Google’s Query Language

There’s a “Greenway park” near me, built where a train had previously roamed for over 100 years. The park is narrow and not much wider than the width of railroad cars. It cuts a nice path for local residents to use to walk across town, and it’s a relaxing trail to parks and schools and to walk a dog. Which is good since that rail mode of transportation has been replaced mostly by the automobile.

Sometimes the signs we see have meaning, and sometimes there's no train to be found nearby at all.
Sometimes the signs we see have meaning, and sometimes there’s no train to be found nearby at all.

Former Google search engineer Andrew Hogue, now the head of search at Foursquare, was in charge of a project at Google called the Annotation Framework project.

He put together a team in the mid-2000s who pursued patents on a range of related topics involving something called a browseable fact repository, which would later grow into Google’s Knowledge Graph.

Specialized Queries for Google’s Semantic Web?

One of those Annotation Framework patent filings describes different ways that searchers might search at Google to uncover facts that might be contained in that browseable fact repository. It is about a query language that, like the train in my town, may have seen its time slip by.

As far as I know, there really hasn’t been much of a discussion on the web about this “query language” patent, or the idea of specialized queries solely for Google’s Knowledge graph.

Google seems to be moving towards a united search interface that is filled more with knowledge panels and carousels and delivering more direct answers to searchers, and is less about a query language for their fact repository or knowledge graph.

It’s possible that this query language may have been too complicated for most searchers to use.

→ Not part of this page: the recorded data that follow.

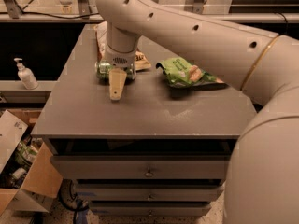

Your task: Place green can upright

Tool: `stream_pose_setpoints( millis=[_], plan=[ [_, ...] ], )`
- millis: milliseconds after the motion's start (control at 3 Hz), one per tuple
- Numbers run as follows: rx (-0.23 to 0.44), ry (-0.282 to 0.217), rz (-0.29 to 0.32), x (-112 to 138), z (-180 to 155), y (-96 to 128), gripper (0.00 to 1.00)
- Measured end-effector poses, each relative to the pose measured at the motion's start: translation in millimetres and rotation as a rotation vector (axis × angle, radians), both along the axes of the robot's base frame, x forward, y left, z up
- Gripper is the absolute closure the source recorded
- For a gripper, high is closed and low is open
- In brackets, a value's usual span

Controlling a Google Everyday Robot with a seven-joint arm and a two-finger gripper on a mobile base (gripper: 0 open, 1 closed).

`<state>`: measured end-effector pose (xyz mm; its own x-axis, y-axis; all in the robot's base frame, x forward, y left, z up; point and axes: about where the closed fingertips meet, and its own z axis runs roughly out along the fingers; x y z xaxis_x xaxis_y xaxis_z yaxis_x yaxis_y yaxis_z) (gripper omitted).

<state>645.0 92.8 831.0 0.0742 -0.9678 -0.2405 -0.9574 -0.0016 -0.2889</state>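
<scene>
The green can [103, 70] lies on its side on the grey cabinet top [140, 111], at the back left. Only its left end shows; the rest is hidden behind my gripper. My gripper [116, 92] hangs straight down just in front of the can, right of its visible end, with its tan tip close to the cabinet top. It holds nothing that I can see. My arm [187, 27] reaches in from the right and covers much of the view.
A flat green snack bag [187, 73] lies at the back right. A brown and white snack bag [100, 38] lies behind the can. A soap bottle [25, 73] stands on a ledge to the left. Cardboard boxes [28, 171] sit on the floor at the left.
</scene>
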Motion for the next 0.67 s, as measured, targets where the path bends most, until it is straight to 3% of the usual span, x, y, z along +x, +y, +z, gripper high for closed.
stream_pose_setpoints(
  millis=[667],
  plan=[
    [-0.026, 0.017, -0.012, 15, 18, -1, 0.64]
  ],
)
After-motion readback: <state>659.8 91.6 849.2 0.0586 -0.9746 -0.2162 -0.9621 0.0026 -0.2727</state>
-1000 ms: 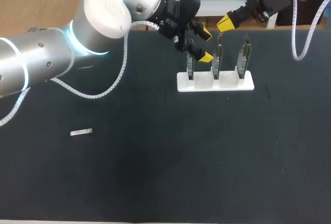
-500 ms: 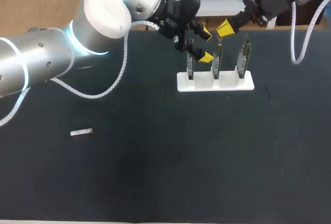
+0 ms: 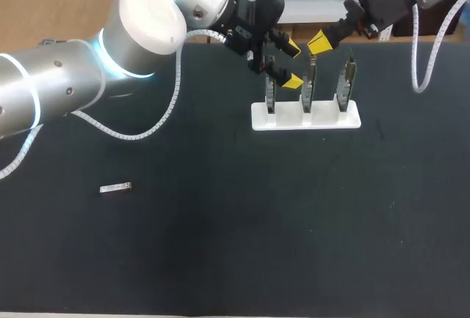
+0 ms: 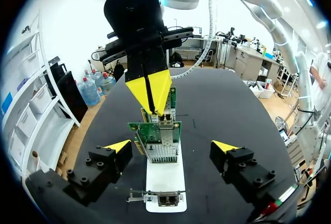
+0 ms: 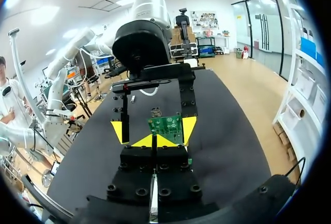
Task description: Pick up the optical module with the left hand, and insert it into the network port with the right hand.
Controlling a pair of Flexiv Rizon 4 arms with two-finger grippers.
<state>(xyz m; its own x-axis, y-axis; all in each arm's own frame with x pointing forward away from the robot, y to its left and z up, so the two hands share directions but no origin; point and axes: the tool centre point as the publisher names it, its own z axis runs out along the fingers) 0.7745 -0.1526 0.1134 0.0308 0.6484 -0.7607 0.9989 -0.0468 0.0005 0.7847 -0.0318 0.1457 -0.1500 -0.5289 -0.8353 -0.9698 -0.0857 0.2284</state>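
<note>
Optical module (image 3: 116, 187) flat, long axis left-right

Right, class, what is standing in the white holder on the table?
Three circuit boards stand upright in the white holder. Their bottom edges are hidden inside its slots.

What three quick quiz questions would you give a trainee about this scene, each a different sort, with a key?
1. True or false: the left tool grips the optical module.
2. How many circuit boards stand in the white holder? A: two. B: three. C: four.
3. Fill in: the fingers of the right tool are ____ (open or shut).

Key
1. False: the module lies on the table, far from both tools, and the left tool is open.
2. B.
3. Shut: its yellow tips meet, with nothing seen between them.
</note>
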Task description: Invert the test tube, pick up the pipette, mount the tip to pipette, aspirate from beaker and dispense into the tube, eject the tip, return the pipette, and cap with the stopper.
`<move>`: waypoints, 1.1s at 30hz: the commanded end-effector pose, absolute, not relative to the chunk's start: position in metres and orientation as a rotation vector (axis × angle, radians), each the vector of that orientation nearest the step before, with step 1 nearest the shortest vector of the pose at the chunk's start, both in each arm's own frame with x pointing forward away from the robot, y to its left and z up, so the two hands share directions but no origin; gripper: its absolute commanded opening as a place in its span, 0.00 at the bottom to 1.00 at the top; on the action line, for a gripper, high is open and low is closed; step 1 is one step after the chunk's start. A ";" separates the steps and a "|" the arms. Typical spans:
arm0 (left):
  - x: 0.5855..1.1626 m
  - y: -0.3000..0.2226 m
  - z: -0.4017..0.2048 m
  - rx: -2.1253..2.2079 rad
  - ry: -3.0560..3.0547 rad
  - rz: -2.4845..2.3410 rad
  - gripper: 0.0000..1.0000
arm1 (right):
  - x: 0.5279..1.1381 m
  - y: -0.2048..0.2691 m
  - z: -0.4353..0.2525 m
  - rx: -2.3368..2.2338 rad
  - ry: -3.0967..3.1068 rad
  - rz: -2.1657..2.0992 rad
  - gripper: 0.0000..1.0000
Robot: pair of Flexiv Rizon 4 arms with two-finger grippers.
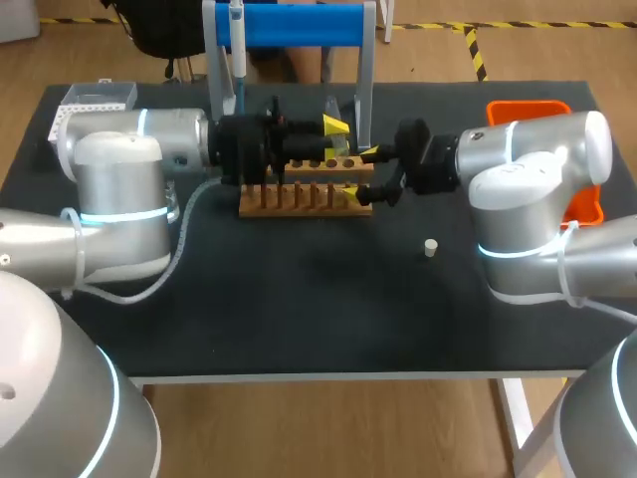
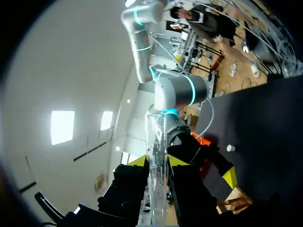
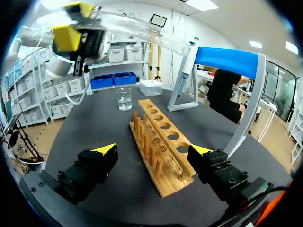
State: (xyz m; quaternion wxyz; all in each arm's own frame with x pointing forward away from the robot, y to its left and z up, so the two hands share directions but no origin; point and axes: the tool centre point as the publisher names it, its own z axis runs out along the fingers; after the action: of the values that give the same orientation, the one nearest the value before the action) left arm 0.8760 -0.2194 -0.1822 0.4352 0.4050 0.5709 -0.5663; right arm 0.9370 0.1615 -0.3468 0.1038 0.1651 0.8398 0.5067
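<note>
One test tube (image 2: 156, 137) is clamped between the left gripper's (image 2: 157, 161) fingers, upper middle in the head view, near the one wooden rack (image 1: 299, 197). The right gripper (image 1: 368, 174) stands apart, empty. One stopper (image 1: 430, 248), one beaker (image 3: 124, 99) and one pipette (image 1: 237, 50) are on the black table (image 1: 299, 309).

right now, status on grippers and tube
Left gripper shut on test tube, held clear of rack. Right gripper open, empty, at the rack. Stopper lies apart on table.

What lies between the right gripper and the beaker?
The wooden tube rack, running lengthwise from between the right gripper's open fingers toward the beaker; then a bare stretch of table. The right wrist view shows it.
</note>
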 end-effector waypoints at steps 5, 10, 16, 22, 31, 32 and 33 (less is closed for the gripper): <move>0.907 -0.222 -0.180 0.584 1.792 -1.725 0.00 | 0.936 0.162 -0.348 0.488 2.473 1.494 1.00; 0.915 -0.219 -0.186 0.314 1.957 -1.774 0.00 | 0.936 0.162 -0.348 0.488 2.473 1.494 1.00; 0.922 -0.210 -0.179 0.036 2.036 -1.882 0.00 | 0.936 0.162 -0.348 0.488 2.473 1.494 1.00; 0.922 -0.209 -0.170 0.051 2.012 -1.870 0.00 | 0.936 0.162 -0.348 0.488 2.473 1.494 1.00; 0.922 -0.209 -0.170 0.051 2.012 -1.870 0.00 | 0.936 0.162 -0.348 0.488 2.473 1.494 1.00; 0.922 -0.209 -0.170 0.051 2.012 -1.870 0.00 | 0.936 0.162 -0.348 0.488 2.473 1.494 1.00; 0.922 -0.209 -0.170 0.051 2.012 -1.870 0.00 | 0.936 0.162 -0.348 0.488 2.473 1.494 1.00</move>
State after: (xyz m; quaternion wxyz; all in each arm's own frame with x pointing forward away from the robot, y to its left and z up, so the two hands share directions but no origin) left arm 0.9235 -0.2080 -0.1713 0.1938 0.0213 0.7175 -0.6687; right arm 0.9370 0.1614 -0.3468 0.1039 0.1652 0.8397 0.5067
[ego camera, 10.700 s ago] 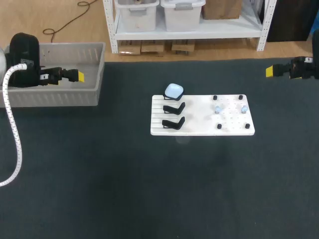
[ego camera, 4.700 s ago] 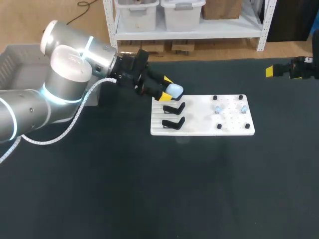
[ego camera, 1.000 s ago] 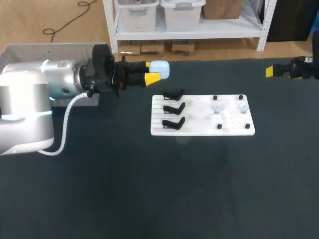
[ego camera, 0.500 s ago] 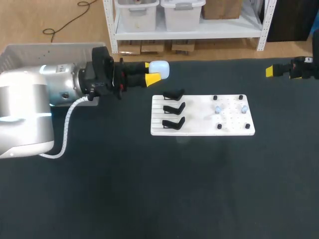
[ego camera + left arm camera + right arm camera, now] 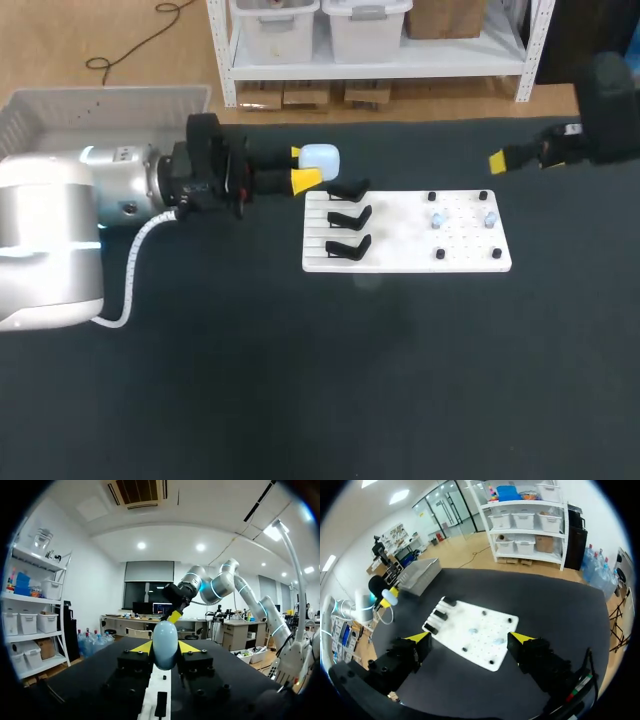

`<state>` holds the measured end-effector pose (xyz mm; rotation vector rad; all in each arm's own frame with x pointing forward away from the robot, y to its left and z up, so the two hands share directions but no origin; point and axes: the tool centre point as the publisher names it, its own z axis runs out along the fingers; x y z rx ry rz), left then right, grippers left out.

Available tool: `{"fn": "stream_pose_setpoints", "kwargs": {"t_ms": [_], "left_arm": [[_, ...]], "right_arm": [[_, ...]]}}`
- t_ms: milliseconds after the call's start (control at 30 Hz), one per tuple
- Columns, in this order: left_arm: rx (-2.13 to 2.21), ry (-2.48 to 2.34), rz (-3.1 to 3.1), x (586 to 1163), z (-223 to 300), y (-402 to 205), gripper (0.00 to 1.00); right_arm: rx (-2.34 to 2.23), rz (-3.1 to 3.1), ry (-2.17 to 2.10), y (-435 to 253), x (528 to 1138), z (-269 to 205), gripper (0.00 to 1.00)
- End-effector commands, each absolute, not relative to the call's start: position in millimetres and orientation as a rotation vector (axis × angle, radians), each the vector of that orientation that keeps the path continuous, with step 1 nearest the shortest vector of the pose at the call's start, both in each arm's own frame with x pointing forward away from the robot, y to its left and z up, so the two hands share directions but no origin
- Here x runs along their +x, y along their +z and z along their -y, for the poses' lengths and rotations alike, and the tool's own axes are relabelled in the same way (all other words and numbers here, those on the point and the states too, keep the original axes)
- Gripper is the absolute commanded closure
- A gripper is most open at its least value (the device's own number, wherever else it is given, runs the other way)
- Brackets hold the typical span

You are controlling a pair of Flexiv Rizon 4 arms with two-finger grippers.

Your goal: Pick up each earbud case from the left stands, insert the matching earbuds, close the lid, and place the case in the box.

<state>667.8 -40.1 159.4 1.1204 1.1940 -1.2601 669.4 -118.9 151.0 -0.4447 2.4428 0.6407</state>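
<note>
Head view: the left gripper (image 5: 305,168) clamps the pale blue earbud case (image 5: 320,157) just off the far left corner of the white board (image 5: 405,255), near the board's three black stands (image 5: 348,215), above the dark table (image 5: 300,380). Left wrist view: both yellow tips press the case's sides. Right wrist view: the right gripper (image 5: 470,639) gapes, holding nothing, with the board ahead.
</note>
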Motion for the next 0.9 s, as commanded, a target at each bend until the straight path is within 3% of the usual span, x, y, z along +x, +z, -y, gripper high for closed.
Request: {"fn": "stream_pose_setpoints", "kwargs": {"t_ms": [33, 900], "left_arm": [[1.142, -1.27, -1.185, 671.0, 38.2, 156.4, 1.0], [1.159, -1.251, -1.09, 673.3, 39.7, 150.1, 1.0]], "right_arm": [[-0.437, -2.46, 0.577, 155.0, 654.9, 99.2, 0.0], [-0.565, -2.534, 0.576, 156.5, 624.1, -12.2, 0.0]]}}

Google introduced Structured Snippets in September that give us a look at facts in our search query results, but doesn’t have most of us trying to figure out a query language.

Many of us could learn a query language like SPARQL to search through something such as Google’s knowledge graph, but it would probably be lost on many people who just don’t have the time to take to learn something new. A query language built to make it easier to find answers through a knowledge graph makes sense. But Google’s fact repository is like the local train – it’s likely been replaced with something else.

A screen from a video on the Google Knowledge Graph page.
Google’s knowledge graph shares the world’s data with us.

I decided to share some of the query language, since it shows off a Google that most of us have never seen, and likely never will. You might take it as a piece of history that never happened, or a business lesson about choosing products carefully.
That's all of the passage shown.